- _What you should do_
Going line by line through the listing below, count each line that includes the word "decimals", and reply with the count only.

- _The records_
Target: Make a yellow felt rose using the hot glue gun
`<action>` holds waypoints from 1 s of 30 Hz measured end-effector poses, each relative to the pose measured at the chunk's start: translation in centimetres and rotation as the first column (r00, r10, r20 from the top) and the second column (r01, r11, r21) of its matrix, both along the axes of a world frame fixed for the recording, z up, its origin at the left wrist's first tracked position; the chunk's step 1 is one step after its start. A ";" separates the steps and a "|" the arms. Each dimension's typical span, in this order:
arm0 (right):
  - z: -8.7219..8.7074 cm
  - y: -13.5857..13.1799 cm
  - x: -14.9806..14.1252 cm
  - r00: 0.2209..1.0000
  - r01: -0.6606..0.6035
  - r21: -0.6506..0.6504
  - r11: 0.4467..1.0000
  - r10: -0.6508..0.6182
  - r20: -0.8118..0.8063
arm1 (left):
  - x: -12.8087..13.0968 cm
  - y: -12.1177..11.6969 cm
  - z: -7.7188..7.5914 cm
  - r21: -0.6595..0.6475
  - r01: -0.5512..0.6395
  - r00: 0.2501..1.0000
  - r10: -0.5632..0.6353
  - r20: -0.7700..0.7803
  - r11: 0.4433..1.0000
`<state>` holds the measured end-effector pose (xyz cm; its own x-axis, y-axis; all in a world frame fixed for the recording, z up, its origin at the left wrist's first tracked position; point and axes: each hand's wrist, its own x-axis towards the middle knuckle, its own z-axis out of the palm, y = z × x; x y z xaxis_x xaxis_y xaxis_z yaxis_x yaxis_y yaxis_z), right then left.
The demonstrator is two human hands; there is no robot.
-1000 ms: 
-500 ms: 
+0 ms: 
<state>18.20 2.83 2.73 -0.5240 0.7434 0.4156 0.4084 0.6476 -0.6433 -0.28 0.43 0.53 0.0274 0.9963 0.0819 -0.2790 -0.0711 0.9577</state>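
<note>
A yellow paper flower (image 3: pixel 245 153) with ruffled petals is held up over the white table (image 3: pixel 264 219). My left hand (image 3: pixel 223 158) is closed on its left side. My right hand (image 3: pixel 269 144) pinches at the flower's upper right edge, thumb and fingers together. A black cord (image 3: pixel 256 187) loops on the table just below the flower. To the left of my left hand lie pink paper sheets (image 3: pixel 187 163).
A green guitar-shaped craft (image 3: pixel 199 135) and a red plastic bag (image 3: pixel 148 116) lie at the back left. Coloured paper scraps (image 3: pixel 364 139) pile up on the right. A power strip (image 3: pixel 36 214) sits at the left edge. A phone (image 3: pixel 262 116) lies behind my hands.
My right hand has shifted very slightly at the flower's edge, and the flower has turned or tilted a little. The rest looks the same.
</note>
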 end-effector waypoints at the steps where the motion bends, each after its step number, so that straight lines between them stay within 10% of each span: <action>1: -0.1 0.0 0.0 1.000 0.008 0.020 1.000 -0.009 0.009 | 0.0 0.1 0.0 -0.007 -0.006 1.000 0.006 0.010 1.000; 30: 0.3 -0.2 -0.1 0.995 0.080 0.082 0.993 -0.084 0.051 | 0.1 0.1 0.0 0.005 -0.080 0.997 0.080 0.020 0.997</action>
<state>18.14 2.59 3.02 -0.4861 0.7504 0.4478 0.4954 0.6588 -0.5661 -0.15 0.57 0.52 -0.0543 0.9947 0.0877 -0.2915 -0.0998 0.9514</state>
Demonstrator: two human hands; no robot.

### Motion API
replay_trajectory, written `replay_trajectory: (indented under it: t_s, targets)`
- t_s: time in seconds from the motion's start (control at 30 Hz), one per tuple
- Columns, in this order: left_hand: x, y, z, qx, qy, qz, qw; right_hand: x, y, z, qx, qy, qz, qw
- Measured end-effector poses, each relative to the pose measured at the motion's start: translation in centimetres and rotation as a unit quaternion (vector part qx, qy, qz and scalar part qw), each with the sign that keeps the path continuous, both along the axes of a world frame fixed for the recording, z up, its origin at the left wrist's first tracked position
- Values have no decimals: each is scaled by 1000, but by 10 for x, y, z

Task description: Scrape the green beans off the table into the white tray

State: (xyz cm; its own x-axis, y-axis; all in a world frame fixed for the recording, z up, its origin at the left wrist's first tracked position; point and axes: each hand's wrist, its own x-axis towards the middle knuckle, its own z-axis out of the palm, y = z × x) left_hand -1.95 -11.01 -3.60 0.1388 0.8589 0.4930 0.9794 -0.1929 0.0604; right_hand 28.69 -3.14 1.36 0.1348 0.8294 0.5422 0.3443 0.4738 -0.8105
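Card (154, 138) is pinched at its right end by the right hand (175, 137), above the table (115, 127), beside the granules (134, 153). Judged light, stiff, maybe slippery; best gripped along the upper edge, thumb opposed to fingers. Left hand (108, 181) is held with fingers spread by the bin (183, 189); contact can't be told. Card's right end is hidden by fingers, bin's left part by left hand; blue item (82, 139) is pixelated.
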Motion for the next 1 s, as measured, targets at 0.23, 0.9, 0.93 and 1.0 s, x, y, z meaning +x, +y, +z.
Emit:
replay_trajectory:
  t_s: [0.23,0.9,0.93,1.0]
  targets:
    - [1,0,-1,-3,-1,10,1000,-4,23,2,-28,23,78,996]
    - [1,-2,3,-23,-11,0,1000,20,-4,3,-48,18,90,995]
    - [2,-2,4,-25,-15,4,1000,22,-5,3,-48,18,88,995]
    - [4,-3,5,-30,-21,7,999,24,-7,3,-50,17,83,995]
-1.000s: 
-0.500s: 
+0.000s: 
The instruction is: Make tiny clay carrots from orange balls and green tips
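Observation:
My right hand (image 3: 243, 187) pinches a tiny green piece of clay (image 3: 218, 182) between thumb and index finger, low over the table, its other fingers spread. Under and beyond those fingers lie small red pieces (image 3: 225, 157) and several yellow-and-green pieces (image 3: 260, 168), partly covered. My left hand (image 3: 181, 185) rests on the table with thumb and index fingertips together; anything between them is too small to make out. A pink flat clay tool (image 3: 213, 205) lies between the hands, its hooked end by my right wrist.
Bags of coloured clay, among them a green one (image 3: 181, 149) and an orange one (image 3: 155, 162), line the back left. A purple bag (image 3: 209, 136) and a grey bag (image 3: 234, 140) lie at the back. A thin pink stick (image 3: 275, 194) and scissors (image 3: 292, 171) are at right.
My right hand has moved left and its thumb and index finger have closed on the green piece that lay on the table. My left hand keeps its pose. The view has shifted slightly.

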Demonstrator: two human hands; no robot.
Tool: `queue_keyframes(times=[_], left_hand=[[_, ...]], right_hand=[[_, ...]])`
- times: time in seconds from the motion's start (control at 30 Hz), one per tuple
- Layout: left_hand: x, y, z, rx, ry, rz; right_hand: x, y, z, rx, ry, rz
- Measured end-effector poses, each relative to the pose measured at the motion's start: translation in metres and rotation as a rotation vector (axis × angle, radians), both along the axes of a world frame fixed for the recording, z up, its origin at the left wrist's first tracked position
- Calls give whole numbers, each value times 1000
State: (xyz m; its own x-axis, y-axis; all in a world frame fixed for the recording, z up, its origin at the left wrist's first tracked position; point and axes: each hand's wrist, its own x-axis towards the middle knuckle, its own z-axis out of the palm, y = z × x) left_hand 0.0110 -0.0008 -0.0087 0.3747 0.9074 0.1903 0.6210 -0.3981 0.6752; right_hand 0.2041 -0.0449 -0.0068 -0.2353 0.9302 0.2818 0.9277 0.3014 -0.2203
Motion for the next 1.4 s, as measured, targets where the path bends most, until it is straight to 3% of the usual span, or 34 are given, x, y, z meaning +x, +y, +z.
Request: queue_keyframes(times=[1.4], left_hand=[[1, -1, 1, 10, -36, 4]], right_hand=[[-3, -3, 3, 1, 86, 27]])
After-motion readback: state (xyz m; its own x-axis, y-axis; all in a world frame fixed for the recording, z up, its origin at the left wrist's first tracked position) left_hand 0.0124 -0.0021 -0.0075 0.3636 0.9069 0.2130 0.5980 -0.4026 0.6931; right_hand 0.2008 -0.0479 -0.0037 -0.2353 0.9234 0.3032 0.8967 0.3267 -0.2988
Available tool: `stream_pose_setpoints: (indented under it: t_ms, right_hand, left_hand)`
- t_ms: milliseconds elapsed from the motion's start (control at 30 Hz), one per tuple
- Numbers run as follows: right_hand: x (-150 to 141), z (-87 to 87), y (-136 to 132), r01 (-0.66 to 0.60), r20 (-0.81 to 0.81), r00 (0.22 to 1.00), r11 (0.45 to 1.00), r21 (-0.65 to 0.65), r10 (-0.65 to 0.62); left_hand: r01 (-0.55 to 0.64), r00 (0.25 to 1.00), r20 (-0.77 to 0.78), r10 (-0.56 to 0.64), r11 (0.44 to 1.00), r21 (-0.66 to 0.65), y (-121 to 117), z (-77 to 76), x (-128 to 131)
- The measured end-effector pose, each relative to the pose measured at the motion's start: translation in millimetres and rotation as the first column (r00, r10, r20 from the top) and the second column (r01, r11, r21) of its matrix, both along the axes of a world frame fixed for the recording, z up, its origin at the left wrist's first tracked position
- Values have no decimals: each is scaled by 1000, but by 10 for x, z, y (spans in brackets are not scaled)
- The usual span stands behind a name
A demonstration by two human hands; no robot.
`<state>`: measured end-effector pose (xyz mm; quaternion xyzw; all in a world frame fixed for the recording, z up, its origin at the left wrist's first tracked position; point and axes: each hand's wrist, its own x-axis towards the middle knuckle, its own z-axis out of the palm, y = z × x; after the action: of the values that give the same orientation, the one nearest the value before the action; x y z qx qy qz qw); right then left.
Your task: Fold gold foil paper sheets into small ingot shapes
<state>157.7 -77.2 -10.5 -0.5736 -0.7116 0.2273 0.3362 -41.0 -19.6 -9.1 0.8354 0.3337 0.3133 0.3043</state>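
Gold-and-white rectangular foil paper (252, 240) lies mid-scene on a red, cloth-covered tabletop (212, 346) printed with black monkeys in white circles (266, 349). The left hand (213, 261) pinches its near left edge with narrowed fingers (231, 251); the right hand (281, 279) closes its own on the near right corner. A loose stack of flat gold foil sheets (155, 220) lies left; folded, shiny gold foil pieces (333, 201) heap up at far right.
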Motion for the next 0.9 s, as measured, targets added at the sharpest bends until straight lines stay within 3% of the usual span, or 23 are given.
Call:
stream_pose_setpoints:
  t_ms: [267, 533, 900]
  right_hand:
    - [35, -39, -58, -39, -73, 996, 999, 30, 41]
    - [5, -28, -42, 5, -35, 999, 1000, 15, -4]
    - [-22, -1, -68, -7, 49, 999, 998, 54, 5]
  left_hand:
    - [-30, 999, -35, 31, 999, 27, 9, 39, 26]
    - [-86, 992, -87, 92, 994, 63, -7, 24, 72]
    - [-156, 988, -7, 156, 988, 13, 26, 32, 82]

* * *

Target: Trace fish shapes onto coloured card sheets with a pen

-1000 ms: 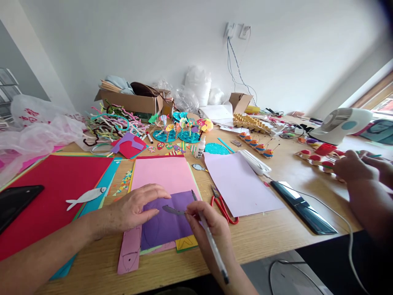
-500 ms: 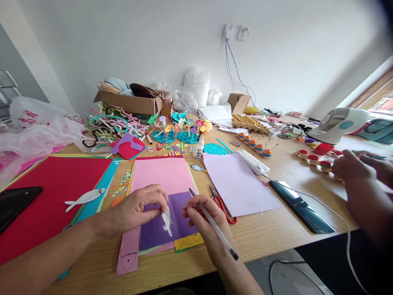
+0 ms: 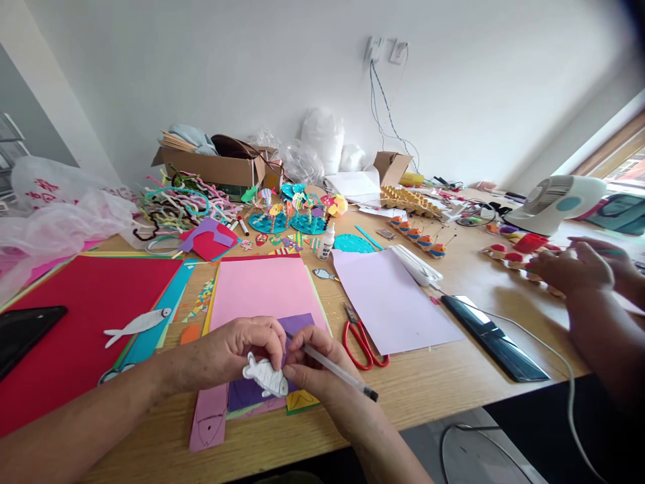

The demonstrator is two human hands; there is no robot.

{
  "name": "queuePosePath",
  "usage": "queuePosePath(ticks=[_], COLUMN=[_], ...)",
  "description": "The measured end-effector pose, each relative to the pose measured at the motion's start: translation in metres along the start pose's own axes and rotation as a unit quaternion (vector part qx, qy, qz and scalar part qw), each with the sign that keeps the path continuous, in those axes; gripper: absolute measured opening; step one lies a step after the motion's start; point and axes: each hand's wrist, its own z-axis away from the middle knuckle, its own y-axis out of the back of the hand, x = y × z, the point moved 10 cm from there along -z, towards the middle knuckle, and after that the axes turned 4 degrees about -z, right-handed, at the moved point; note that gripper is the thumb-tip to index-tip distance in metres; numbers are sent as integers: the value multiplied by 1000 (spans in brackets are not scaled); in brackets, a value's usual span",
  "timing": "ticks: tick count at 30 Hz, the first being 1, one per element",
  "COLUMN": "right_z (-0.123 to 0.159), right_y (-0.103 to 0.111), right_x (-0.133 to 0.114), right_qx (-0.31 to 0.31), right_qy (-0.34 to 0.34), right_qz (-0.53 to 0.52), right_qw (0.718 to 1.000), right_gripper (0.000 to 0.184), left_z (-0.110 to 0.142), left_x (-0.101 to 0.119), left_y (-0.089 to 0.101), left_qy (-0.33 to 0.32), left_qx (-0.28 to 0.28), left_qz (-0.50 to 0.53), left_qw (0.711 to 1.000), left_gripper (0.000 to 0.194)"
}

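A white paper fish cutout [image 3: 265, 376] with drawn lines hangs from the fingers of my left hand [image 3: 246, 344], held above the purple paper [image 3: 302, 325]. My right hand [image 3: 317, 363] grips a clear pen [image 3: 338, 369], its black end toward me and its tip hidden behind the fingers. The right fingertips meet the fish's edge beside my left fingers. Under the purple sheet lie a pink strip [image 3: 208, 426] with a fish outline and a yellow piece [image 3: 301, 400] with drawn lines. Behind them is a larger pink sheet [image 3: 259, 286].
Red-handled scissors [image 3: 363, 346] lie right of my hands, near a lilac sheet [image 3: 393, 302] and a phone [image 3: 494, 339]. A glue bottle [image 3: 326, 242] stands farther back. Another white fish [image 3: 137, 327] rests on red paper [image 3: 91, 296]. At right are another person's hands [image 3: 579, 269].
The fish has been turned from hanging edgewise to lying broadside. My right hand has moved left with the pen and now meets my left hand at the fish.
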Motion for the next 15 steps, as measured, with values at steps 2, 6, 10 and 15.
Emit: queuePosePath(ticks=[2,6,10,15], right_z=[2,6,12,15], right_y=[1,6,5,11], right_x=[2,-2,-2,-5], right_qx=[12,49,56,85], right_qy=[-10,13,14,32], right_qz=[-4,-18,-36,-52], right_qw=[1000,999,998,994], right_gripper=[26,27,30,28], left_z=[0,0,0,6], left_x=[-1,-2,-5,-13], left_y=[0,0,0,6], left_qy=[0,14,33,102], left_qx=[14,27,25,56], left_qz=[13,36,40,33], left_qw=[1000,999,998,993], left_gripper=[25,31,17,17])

- _Answer section_
2